For a moment Joe was sad as he thought of how much Elsie would
have loved a child, and he knew without a shadow of a doubt she
would have been an excellent mother.
That night when Elsie went to bed, lying in the arms of Joe, she
could not help but think of Sandra. “She loved our Susan, Joe.
Maybe she will come to see her again.”
“Maybe it was you she was drawn to, my love. I’m sure she’ll be
back up the street again.”
Joe was right. The next morning Elsie went out to take Susan for a
walk, and there was Sandra, sitting on the doorstep.
“What are you doing out at this time in the morning, lovey? Does
your mommy know you have come to visit?”
“Yep. I told her that I was going to see Susan. It’s all right. I can’t
speak to strangers, but you’re not a stranger. You are Susan’s mom.”
Sandra’s speech was almost perfect for one so young, and Elsie

smiled as she reached for her hand. The two walked down the street
to Borker Fields. It was a short walk past the old row houses to a field
that led down to a viaduct, and Susan loved to be let off her leash and
run around the field.
There was a little seat against the stone wall surrounding the vicarage
that backed onto the field, and there Sandra and Elsie became
acquainted. For some reason, Sandra, normally articulate, found
Mrs. Storer hard to say. After several attempts, Elsie smiled, “Why
don’t you just call me Auntie Elsie?” Sandra was delighted.
“I have two aunties, Auntie Belle and Auntie Vera. They don’t
live in Ripley, though.” Sandra thought how wonderful it would be to
have an auntie living so close by. “My Auntie Belle lives in Matlock,
and Auntie Vera lives in Alfreton. I can only see them if we go on a
bus.”
“Well, my love, you can see me anytime you want,” Elsie said,
not realizing Sandra would take this literally and from that day forth
would be a daily visitor.
The next day was a Saturday, and Mattie and Alf were in the habit
of lying in a little longer on the weekends.

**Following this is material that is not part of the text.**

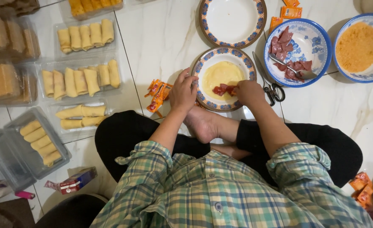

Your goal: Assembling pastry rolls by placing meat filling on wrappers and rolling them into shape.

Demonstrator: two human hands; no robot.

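The plate (206,63) with a yellow wrapper (220,74) lies on the tiled floor (161,38), just ahead of the person's crossed legs. The right hand (247,91) rests on the plate's near right side, fingers pinched on red meat slices (222,89) lying on the wrapper. The left hand (183,90) touches the plate's left rim, fingers loosely curled, holding nothing. Scissors (270,86) lie just right of the plate, a bowl of meat (321,38) beyond them. Trays of rolls (79,80) sit well left.

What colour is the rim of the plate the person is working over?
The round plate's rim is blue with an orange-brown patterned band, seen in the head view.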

Alf’s job at Aiton’s started
at 6:30 a.m., and he was a bus ride away from work so he usually left
home at 5:30 a.m. during the week. The weekends were a pleasant
break from long days spent in horrible conditions in an iron foundry.

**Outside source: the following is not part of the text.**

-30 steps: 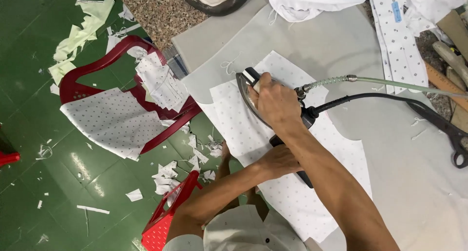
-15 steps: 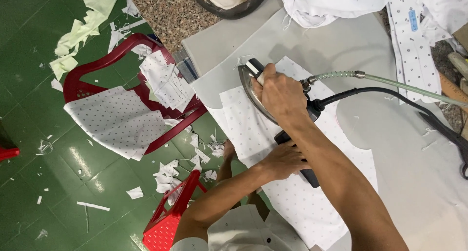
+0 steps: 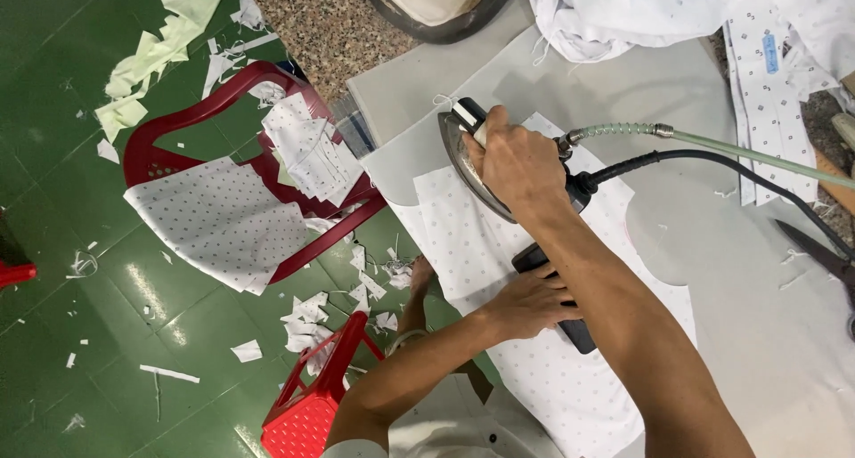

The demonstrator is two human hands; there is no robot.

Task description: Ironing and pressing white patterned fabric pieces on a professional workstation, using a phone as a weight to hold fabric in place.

Mattie enjoyed the mornings when she could wake up with Alf still
by her side. No matter her many dalliances, there was only one man
for her and that was Alf. She knew she did not deserve such a love as
the one he gave to her. Often in the quiet of the night she truly
wished that being a wife and a mother were enough, and that she
could be content without her endless quest for excitement.
Sandra had not had a good night. Saturday night was the worst
night of the week, as that was usually a competition night for Mattie,
while Alf met his mates in the pub to celebrate the end of a work
week. This meant Sandra was left alone in the house from around
7:30 p.m. until 11:00 p.m. Her bedroom faced onto the narrow street,
and the old house was far from soundproof.

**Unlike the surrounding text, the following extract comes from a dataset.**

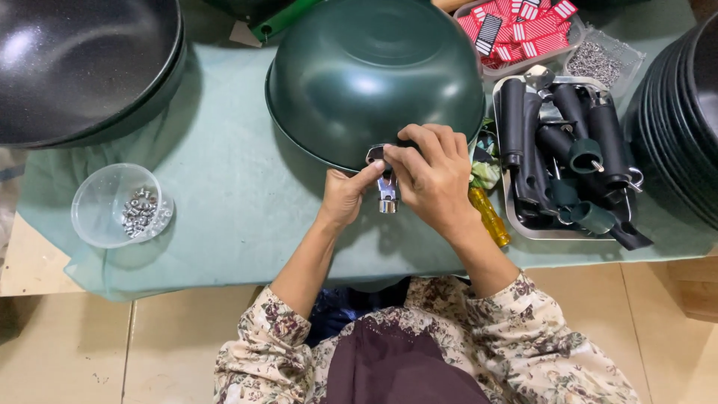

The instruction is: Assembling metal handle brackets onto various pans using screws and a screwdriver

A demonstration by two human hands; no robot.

Seven p.m. was bed time, and that meant going upstairs to a very
cold and damp bedroom with a cold linoleum floor, and a utility war
time bed, which was made with slatted wood. The only furniture in
the room was a chest of drawers that had seen better days. There
were no pictures on the wall, nor any ornaments like at Landrose.

There was no Rupert story. Just a peck on the cheek and a closed
door, with the command to stay in bed and go to sleep.
Sandra was used to the routine and lay awake long after she had
heard the heavy wooden door close downstairs. She knew she was
alone, with only the dim light of a gas mantle, which was set as low as
it could be. The flickering light made eerie shadows around the room,
and when an occasional car went down the road the headlights were
like searchlights finding all the darkest corners. Her heart was pounding,
hating every minute of knowing she was alone, and she silently
counted from one to ten and back again, always thinking that by the
time she reached ten that she would hear her parents return. It was
only then that she could go to sleep. That night, she lay watching the
familiar shadows when she heard a horrific noise. It sounded like the
house was falling down around her. She shrieked and sat up in bed
until the noise stopped, and then, shaking with fear, she cried until
there were no more tears left.
On the street below her bedroom window, Evan and Polly could
hear their granddaughter crying and had no way to enter the house
and calm her fears.
“Oh Polly, what were we thinking? They’ve left that child alone
again, and the poor love is frightened out of her mind. She must have
heard the coal dropping into the cellar.”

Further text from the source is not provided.